As the immediate threat recedes, more than 300,000 people remain in evacuation centers and the homes of family and friends.
By Talya Meyers
Scientists at the Philippines’ official volcanology institute think the Taal volcano, located in the Batangas province, is unlikely to burst into life-threatening eruption at this point. But the story is far from over.
Although many have returned to their homes, more than 125,000 people still remained in approximately 500 evacuation centers on January 28, according to a report issued by the Philippines’ Department of Social Welfare and Development. Even more – about 180,000 – are reportedly staying with friends or relatives.
It’s not clear exactly how widespread the damage is, according to Dr. Irvin Miranda, a medical officer in the Health Emergency Management Bureau. A 7-kilometer (approximately 4.3 miles) danger zone is still on lockdown.
Although thousands have likely lost their livelihoods, Dr. Miranda said it would be some weeks before the Philippines’ government knows the extent of the damage.
“It will depend on the activity of the volcano,” he said. “We are still quite in the dark when it comes to the status of our health facilities in those regions.”
And for the more than 300,000 displaced, the situation is “traumatic,” according to volunteer Mark Cervantes, who had been working at several evacuation centers. Many of them “are really heartbroken because they can’t go back to their homes. Their livelihoods are gone.”
Volunteers interviewed in the midst of the crisis described people sleeping on cardboard boxes. People some of them undernourished children – without enough food. Latrines unable to handle the tens of thousands of people relying on them. Widespread respiratory and other health conditions, caused or exacerbated by the heavily falling ash.
“There’s no privacy. People say it’s cold at night,” said Rebecca Galvez Tan, a program director at the Philippines-based organization Health Futures Foundation.
Galvez Tan’s organization moved through shelters at the height of the crisis, offering medical care in tents. Health care providers saw respiratory infections, asthma, and infections of the eyes and skin.
“From a medical perspective, the main need is actually for those with asthma and respiratory disease,” said Cervantes, whose own speech was punctuated by heavy coughing.
N95 masks were scarce, he reported, and many were reduced to using basic surgical masks, which experts believe are inadequate for filtering particles from the air.

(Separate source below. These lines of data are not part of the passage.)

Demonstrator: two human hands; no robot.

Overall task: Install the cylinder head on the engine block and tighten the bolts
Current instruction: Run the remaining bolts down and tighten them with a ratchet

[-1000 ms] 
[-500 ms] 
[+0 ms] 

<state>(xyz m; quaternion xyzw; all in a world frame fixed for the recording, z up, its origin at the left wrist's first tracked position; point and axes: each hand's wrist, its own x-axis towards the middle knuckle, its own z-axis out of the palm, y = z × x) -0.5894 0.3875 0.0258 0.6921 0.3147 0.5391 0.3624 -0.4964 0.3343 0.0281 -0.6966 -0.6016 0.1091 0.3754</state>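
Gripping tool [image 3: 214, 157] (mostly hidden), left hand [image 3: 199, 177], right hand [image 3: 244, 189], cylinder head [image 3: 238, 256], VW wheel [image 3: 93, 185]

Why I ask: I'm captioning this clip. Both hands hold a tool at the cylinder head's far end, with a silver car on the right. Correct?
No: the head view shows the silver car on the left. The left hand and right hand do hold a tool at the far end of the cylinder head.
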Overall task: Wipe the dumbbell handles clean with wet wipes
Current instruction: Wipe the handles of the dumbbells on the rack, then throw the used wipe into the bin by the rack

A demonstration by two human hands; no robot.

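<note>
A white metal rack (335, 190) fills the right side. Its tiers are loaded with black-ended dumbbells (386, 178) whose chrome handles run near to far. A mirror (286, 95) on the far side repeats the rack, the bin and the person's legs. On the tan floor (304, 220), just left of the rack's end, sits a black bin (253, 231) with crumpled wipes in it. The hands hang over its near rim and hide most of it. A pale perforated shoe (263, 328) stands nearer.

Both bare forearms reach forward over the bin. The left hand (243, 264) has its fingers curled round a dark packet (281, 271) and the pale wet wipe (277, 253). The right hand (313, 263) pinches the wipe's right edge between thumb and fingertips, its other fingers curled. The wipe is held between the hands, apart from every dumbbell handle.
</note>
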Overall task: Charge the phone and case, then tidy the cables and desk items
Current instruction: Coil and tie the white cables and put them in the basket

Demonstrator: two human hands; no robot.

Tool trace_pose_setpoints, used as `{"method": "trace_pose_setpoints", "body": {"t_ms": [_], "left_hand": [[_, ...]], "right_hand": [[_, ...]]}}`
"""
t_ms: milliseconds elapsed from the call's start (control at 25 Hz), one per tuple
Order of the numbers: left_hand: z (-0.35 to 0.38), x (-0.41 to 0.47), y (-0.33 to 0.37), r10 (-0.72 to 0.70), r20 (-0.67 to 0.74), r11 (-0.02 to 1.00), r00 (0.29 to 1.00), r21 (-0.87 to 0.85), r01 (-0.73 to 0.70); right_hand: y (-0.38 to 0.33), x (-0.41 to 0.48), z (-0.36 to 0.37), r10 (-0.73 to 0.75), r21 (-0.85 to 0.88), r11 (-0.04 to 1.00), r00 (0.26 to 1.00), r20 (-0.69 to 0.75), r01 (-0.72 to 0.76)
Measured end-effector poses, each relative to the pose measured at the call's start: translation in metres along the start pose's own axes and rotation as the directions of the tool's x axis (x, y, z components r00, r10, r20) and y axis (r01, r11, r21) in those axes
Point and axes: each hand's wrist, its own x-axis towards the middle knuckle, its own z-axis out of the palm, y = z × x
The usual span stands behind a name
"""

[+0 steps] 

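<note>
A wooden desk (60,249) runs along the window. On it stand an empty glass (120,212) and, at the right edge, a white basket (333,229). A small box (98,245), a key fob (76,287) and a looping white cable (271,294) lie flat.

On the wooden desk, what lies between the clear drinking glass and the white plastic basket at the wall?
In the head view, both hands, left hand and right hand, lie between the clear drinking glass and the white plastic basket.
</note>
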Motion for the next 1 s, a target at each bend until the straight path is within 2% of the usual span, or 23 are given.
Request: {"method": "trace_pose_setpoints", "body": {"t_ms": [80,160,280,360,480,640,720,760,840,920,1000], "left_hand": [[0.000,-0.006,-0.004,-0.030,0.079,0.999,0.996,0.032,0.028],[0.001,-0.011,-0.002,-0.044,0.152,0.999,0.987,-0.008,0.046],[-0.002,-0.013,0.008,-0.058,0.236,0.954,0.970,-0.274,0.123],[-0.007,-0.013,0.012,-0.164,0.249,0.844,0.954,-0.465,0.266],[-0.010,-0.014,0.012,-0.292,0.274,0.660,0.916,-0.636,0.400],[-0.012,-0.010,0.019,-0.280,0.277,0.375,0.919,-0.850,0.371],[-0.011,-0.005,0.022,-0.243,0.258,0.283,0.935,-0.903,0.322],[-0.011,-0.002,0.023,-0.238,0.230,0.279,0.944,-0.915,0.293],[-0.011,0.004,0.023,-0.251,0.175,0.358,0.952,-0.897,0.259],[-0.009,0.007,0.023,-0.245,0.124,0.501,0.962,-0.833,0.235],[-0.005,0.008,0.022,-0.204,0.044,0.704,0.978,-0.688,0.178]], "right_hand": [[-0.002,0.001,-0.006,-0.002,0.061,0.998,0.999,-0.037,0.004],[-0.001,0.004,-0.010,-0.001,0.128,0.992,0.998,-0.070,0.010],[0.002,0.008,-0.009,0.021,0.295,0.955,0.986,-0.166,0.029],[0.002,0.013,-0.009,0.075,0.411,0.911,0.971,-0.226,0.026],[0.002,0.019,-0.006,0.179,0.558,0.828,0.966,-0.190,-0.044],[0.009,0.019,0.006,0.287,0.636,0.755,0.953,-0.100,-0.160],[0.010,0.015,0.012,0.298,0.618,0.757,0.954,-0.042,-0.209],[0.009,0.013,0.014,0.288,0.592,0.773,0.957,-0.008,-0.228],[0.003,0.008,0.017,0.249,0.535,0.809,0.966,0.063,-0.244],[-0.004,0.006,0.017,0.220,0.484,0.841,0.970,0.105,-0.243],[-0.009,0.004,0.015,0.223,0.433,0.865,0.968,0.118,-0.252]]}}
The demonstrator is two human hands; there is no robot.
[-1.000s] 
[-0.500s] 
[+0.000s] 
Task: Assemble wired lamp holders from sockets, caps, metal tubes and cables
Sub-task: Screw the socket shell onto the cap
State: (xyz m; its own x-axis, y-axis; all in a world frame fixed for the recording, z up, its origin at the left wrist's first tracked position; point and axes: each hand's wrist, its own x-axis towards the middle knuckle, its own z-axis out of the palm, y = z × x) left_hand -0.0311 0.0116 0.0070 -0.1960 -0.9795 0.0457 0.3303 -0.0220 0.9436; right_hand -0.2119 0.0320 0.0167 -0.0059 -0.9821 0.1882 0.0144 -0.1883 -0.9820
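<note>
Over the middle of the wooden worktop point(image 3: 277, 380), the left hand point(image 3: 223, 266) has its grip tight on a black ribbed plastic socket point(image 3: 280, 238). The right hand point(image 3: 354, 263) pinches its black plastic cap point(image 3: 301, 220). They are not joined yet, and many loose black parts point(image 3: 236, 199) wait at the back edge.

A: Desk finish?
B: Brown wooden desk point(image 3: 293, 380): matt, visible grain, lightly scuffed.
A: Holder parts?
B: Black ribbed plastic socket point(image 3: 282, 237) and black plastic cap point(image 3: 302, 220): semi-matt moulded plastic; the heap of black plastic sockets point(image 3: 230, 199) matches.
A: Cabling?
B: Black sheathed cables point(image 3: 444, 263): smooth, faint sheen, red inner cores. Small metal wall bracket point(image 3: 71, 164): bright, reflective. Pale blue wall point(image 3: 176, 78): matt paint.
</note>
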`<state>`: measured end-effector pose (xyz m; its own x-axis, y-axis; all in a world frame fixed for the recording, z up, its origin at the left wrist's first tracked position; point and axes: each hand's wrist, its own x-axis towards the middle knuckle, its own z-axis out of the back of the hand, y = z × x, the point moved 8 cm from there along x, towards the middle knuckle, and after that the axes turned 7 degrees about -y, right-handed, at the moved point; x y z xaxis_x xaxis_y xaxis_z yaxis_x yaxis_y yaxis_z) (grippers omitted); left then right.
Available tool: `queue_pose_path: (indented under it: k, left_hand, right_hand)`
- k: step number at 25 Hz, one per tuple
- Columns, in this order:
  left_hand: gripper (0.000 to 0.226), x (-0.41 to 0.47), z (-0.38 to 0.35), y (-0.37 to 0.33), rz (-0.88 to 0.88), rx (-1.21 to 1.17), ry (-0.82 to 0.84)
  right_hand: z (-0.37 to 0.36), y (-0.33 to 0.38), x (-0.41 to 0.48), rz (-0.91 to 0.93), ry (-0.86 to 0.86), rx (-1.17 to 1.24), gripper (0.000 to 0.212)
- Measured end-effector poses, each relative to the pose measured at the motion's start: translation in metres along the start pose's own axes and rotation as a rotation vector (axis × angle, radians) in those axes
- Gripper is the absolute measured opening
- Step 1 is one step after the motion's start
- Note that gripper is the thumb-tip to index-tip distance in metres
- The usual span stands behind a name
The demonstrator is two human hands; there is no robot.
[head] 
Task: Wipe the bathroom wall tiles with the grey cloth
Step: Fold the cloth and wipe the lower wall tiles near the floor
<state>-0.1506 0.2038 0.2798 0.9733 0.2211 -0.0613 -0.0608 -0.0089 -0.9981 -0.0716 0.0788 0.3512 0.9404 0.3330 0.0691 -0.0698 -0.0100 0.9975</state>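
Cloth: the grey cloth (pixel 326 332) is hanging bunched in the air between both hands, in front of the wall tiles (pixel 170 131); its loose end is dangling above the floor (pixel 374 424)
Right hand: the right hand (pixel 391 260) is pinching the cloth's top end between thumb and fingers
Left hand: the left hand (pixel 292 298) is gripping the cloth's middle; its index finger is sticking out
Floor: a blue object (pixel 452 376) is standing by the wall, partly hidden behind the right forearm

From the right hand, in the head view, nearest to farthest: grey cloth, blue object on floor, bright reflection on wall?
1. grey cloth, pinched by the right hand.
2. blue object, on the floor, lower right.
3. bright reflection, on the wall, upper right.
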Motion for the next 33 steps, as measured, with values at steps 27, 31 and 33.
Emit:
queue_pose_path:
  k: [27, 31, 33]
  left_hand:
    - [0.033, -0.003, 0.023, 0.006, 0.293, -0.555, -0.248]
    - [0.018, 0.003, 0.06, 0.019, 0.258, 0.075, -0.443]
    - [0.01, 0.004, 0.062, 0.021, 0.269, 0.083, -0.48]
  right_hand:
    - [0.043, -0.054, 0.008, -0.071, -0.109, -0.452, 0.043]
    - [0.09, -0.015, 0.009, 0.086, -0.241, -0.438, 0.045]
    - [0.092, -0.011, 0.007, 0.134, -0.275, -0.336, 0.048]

The situation has improved somewhat, said Dr. Miranda. The government has been providing medical care to the displaced, and most evacuation centers are currently able to provide three meals a day, although some “have not been lucky enough” to have as much food as required.
Still, he said, “most [people] are sleeping on whatever they have that can cover the ground.” Health care providers working on the ground have seen respiratory disease, influenza, chronic diseases like hypertension, skin ailments, and diarrhea – that last, Dr. Miranda explained, is likely caused by the congestion and lack of sanitation in the evacuation centers.
In addition, Dr. Miranda said, tracking down people staying with relatives or friends to offer them health care and other service has been challenging. “If any home-based person goes to the clinic, they should be given proper care and then reported…so it can go up to us at a national level,” he explained.
And perhaps worst of all, the situation remains uncertain. Although the Philippine Institute of Volcanology and Seismology has downgraded the threat from a level four to a three, indicating a “decreased tendency toward a hazardous eruption,” they have cautioned that a major eruption is still possible.
People whose homes and livelihoods were destroyed could be displaced for months. “Probably in the next few months it will be difficult for the people who have lost their livelihood” despite the availability of government assistance, Dr. Miranda said.
The situation has taken its toll, said Galvez Tan: “You see in their faces, they’re of course distressed and sad. They’re not OK.”
But authorities tended to see the situation differently.
“Many of the persons that I have seen and talked with…are in good spirits because they are overwhelmed by the support and help coming from other people,” said Czar Quinto, municipal health officer for the Balete municipality.
“We have been through so many tragedies and calamities for the past several years. I think it is in us that we respond well to these challenges,” said Dr. Miranda, citing 2013’s Typhoon Haiyan as an example. “If you know our culture, you know our people, even in the face of calamity, can always put on a ready smile.”